Bill Duncan, in a blog on event-pair latency, Deep Dive, ETL Dotplots, showed a different way to look at a time series that includes latency or response times.

When I’m doing load tests (and I did a lot last year) I normally take a pair of plots like these as my raw data. These are from a disk on my test machine, Calvin:

It’s pretty obvious that some time around 15:49, latency started to rise, and that is roughly the point at which the offered load was 300 request per second.

If you plot latency against the load, you can then get a plot that looks like this:

Hmmn, that looks like the problem starts earlier, at the proverbial 80% of the system’s capacity, somewhere below 300 requests per second. Perhaps even down around 200, by eye. Maybe I should drill down…

And yes, it does look like something is happening around 200 TPS that’s keeping the transaction from completing immediately. Something like queuing.

However, this is a pretty approximate way to find the elbow in the curve.
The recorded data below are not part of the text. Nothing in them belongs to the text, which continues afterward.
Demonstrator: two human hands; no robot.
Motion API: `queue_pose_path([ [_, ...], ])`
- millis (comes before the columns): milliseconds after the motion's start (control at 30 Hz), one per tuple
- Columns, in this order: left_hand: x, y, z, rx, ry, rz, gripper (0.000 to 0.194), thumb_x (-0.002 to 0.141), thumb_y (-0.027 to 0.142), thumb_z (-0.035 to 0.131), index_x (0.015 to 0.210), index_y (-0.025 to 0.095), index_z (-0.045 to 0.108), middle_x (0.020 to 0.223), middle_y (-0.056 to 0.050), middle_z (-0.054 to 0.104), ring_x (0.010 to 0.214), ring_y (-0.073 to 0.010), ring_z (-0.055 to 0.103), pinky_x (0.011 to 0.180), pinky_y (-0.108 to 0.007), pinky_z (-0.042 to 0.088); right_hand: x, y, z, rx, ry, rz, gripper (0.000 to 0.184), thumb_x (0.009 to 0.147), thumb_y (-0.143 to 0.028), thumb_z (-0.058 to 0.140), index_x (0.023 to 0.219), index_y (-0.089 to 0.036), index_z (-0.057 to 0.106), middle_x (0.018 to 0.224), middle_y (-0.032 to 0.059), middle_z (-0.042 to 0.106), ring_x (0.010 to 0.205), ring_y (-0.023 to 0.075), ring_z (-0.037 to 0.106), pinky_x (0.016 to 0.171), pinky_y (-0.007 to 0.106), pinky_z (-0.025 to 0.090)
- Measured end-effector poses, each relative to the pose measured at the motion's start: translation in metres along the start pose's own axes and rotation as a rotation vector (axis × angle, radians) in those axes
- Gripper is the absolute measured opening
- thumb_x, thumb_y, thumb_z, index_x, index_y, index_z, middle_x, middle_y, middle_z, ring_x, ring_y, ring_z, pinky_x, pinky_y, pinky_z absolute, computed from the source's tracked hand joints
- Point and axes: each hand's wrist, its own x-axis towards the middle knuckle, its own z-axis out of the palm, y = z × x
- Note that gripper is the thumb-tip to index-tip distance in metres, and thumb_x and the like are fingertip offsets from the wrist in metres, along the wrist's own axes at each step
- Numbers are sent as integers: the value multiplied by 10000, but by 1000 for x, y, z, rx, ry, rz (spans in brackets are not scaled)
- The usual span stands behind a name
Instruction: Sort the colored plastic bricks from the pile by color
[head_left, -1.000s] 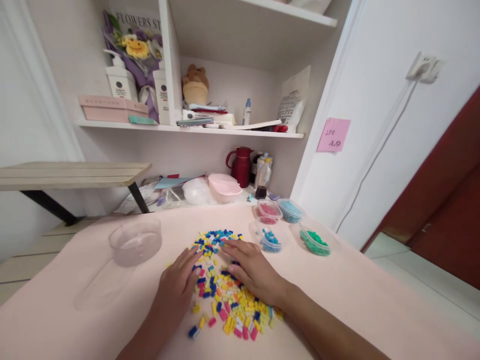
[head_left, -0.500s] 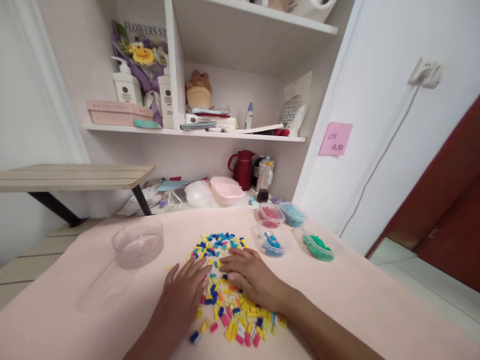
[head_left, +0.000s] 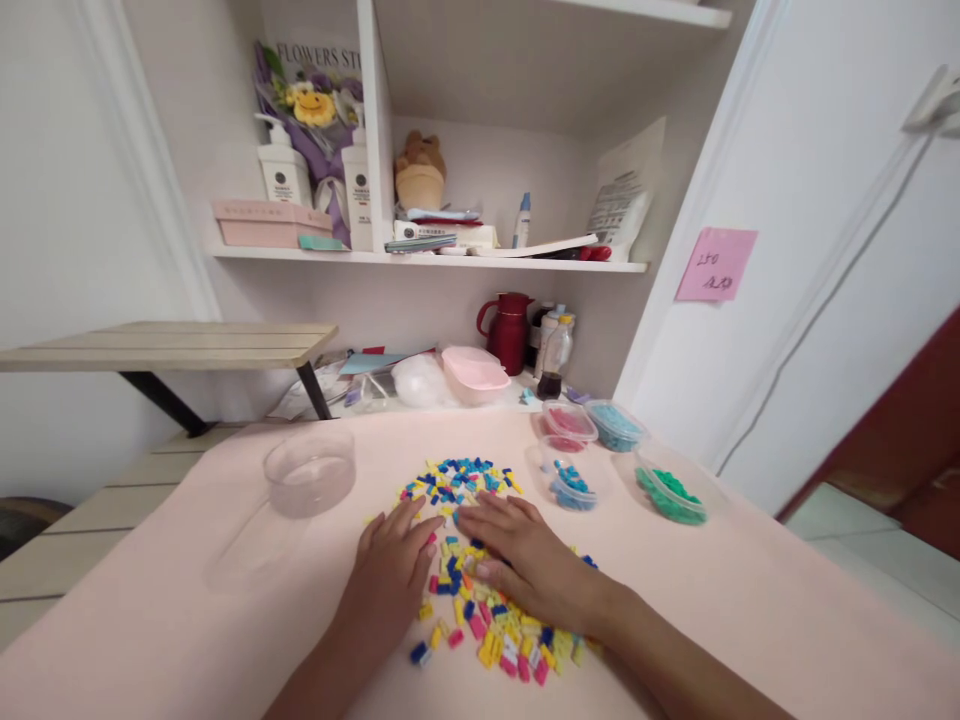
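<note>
Both grips open: right hand (head_left: 536, 555) palm down, fingers loosely spread and reaching inward across the scattered small bricks (head_left: 454, 575); left hand (head_left: 394, 560) likewise palm down, fingers apart, along the left edge of the same spread. Contact of fingertips with single bricks likely, though hard to confirm with the undersides hidden; cannot tell of any piece under the right palm. Bricks in yellow, dark blue, lighter blue, pink and some white, in a loose patch between, beyond and nearer than both hands, directly on the pink tabletop (head_left: 150, 640). To the right of the patch, four clear tubs in a cluster: blue-piece tub (head_left: 576, 505) nearest the bricks, green-piece tub (head_left: 679, 520) farther right, red-piece tub (head_left: 570, 446) and light-blue-piece tub (head_left: 619, 445) behind, side by side. To the left, well apart from the hands, a clear round dish (head_left: 309, 490). Beyond the far table edge, a pink lidded container (head_left: 475, 375), then a dark red jug (head_left: 512, 335) beside a yellow-capped bottle (head_left: 556, 360) with dark liquid at the bottom.
</note>
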Motion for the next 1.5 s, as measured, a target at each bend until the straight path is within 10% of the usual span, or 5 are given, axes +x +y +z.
queue_pose_path([
  [500, 3, 4, -11, -36, -14, 4, 567, 777, -6, 432, 1086, 356, 741, 1419, -52, 560, 1271, -265, 538, 1063, -535, 380, 0, 2, -8, 145, 81, -173, 324, 1024, -336, 389, 955, -225, 686, 950, 28, 738, 956, 167, 654, 950, 327, 410],
  [1033, 3, 6, -15, -218, 76, 32, 498, 724, 5, 408, 865, 277, 801, 1328, -58, 630, 1217, -238, 588, 1029, -429, 464, -4, 5, 4, -56, 95, -84, 408, 976, -256, 471, 1368, -363, 502, 1448, 45, 469, 1317, 228, 414, 1069, 424, 331],
  [1500, 1, 6, -4, -105, 37, 67, 533, 756, 14, 442, 1087, 299, 748, 1333, -77, 619, 1223, -267, 565, 1021, -491, 443, -3, 3, -6, -154, 109, 61, 215, 970, -235, 486, 883, -222, 682, 902, 40, 682, 926, 208, 557, 856, 381, 386],
])
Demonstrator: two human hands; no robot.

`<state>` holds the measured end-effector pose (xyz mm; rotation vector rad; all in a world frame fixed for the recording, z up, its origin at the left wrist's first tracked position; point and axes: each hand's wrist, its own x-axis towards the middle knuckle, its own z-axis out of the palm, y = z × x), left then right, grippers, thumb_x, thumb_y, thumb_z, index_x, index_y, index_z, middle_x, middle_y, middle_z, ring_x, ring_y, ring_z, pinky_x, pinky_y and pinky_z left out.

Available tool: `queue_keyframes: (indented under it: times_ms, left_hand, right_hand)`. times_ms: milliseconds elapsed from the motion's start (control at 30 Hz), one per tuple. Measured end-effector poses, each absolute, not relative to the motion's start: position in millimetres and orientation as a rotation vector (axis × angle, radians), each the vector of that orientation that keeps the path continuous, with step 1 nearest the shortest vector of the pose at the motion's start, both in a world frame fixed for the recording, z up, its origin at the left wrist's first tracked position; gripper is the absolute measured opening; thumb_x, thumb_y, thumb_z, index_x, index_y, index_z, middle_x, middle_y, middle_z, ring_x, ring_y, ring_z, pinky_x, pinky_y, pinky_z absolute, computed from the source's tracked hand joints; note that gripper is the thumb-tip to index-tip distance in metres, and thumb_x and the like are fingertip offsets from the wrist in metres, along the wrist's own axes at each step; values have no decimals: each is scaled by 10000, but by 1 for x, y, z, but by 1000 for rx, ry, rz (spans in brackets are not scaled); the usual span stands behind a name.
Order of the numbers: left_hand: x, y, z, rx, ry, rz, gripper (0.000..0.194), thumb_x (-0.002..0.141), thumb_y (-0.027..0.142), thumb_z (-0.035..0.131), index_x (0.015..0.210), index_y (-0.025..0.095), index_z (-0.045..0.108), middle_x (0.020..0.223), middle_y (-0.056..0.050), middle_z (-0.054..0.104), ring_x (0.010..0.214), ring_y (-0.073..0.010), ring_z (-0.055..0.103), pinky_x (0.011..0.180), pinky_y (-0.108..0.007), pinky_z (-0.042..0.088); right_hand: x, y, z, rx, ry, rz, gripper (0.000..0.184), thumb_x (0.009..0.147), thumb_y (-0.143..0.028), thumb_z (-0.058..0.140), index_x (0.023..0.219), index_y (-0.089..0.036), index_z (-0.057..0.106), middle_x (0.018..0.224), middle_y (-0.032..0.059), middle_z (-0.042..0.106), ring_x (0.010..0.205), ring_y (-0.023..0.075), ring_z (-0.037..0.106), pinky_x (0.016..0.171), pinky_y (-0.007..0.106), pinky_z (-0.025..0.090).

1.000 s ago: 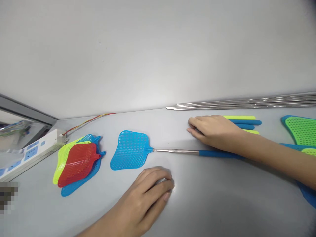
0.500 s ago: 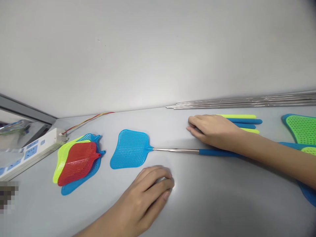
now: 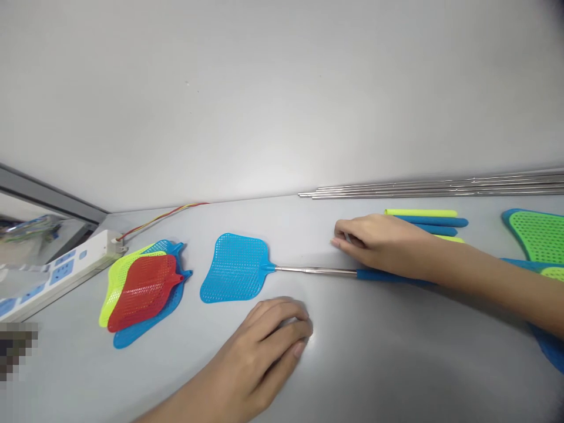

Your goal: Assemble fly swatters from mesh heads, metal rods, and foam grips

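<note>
The left hand (image 3: 259, 346) rests half-curled on the table (image 3: 352, 376), nothing visible in it, near the blue fly swatter (image 3: 233, 268); the right hand (image 3: 379, 241) sits loosely closed just above the swatter's steel shaft (image 3: 315, 270) and foam grip (image 3: 388, 274), perhaps pinching something small, though that's hard to tell; the swatter lies flat between both hands; the power strip's (image 3: 57, 273) markings are too small to read.
</note>
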<state>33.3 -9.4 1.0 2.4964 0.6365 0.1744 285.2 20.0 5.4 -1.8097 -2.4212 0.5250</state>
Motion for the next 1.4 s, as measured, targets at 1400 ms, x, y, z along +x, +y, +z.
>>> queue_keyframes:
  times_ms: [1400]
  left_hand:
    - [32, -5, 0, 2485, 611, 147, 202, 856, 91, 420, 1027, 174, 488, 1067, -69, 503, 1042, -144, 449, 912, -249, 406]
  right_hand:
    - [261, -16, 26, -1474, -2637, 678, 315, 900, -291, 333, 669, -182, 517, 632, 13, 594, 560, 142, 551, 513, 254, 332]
A proper queuing network model would be better, but let’s pretend I don’t have one: few enough folks do.

Bill points out that the amount of delay is important, and that it can be exposed by plotting the number of transactions that started in a second versus the number that completed. That’s easy to generate with awk and a spreadsheet, so I created a data set that looked like

As I’m doing a load test, I know the “started” will be a straight line, the one that goes from 0 to 400 in the very first diagram, but what does the “ended” line look like?

So I plotted it, and lo and behold, I got this:

The started transactions are the blue dots: the completed ones are the red dots, and they lag farther and farther behind the blue line until, at 200 transactions requested per second, they flatten out entirely.

After 200 TPS the system is in *A Bad State*, and we’re into significant queuing. In this diagram, the critical piece of information is one of the easiest to see, instead of one of the hardest. It’s far more obvious than an elbow in the curve which I try to draw through a cloud of points.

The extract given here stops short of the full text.